Raw data —
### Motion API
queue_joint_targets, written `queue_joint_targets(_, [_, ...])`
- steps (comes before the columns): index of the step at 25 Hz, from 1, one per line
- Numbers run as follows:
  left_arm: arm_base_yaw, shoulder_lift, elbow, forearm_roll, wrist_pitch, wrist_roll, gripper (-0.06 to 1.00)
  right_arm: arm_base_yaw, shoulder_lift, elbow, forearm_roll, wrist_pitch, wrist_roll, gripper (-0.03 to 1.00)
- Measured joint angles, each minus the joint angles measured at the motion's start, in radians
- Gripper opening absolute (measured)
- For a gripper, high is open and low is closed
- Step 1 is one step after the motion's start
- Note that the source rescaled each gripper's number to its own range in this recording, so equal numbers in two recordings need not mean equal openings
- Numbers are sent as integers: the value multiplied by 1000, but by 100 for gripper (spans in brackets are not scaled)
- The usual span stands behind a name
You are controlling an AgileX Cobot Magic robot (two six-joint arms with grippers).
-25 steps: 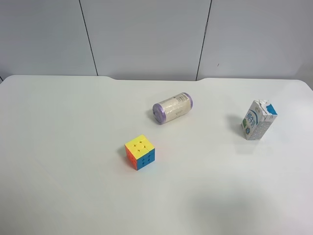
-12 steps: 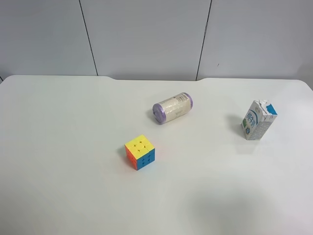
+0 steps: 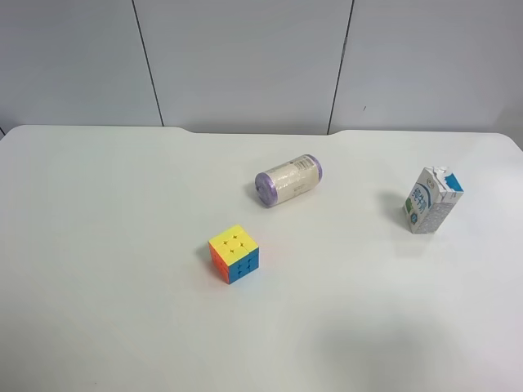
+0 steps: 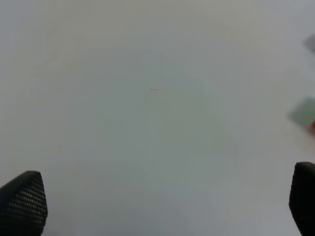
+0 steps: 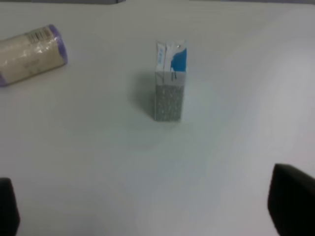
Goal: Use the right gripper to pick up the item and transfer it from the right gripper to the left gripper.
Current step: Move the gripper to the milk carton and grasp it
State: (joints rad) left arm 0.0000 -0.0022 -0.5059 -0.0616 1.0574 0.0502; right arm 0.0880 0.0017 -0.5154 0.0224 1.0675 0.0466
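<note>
The milk carton (image 3: 431, 200) stands upright at the table's (image 3: 122, 245) right, ahead of my right claw (image 5: 150, 204) and centred between its wide-spread fingers, not touching; the purple-ended roll (image 3: 288, 180) lies farther left; my left claw (image 4: 163, 199) is spread too

Exterior high view: bright, even overhead light, sharp, no glare. White table (image 3: 98, 245) evenly lit. Short soft shadows on the view's left of milk carton (image 3: 431, 200) & cube (image 3: 234, 253). Broad faint shadow on the table nr bottom edge, right of centre. Right wrist view: dimmer, greyish, soft focus, carton print blurred, its shadow on the side twd the roll (image 3: 288, 180). Right gripper (image 5: 147, 211) fingertips (image 5: 290, 201) are dark blurs. Left wrist view: flat grey-green cast, low contrast.
</note>
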Motion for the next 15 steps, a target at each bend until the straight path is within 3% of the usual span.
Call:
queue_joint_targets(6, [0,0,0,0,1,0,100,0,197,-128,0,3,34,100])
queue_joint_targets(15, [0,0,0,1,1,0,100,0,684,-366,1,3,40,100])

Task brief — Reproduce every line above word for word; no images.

Completed exercise —
### Motion API
queue_joint_targets, written `queue_joint_targets(_, [_, ...])`
- steps (comes before the columns): index of the step at 25 Hz, from 1, one per line
- Numbers run as follows:
  left_arm: arm_base_yaw, shoulder_lift, elbow, forearm_roll, wrist_pitch, wrist_roll, gripper (-0.06 to 1.00)
  right_arm: arm_base_yaw, shoulder_lift, elbow, forearm_roll, wrist_pitch, wrist_roll, gripper (-0.03 to 1.00)
- Measured joint angles, each minus the joint angles measured at the motion's start, in radians
- Gripper opening absolute (measured)
- For a gripper, high is open and low is closed
- Step 1 is one step after the motion's start
- Note that the source rescaled each gripper's number to its own range in this recording, so equal numbers in two recordings need not mean equal openings
- Numbers are sent as integers: the value multiplied by 1000, but by 100 for gripper (spans in brackets are not scaled)
- The usual span stands behind a name
You are controlling an AgileX Cobot Magic robot (two six-joint arms with grippers).
-25 steps: 
-12 steps: 
+0 steps: 
+0 steps: 
+0 steps: 
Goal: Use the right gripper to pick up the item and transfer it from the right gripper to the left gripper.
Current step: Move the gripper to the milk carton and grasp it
State: (joints rad) left arm 0.0000 -0.0022 -0.5059 -0.0616 1.0574 0.0502; right arm 0.0880 0.0017 -0.5154 0.0224 1.0675 0.0466
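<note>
The milk carton (image 3: 431, 200) stands upright at the table's (image 3: 122, 245) right, ahead of my right claw (image 5: 150, 204) and centred between its wide-spread fingers, not touching; the purple-ended roll (image 3: 288, 180) lies farther left; my left claw (image 4: 163, 199) is spread too

Exterior high view: bright, even overhead light, sharp, no glare. White table (image 3: 98, 245) evenly lit. Short soft shadows on the view's left of milk carton (image 3: 431, 200) & cube (image 3: 234, 253). Broad faint shadow on the table nr bottom edge, right of centre. Right wrist view: dimmer, greyish, soft focus, carton print blurred, its shadow on the side twd the roll (image 3: 288, 180). Right gripper (image 5: 147, 211) fingertips (image 5: 290, 201) are dark blurs. Left wrist view: flat grey-green cast, low contrast.
</note>
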Motion for the next 15 steps, a target at each bend until the straight path is within 3% of the usual span.
Call:
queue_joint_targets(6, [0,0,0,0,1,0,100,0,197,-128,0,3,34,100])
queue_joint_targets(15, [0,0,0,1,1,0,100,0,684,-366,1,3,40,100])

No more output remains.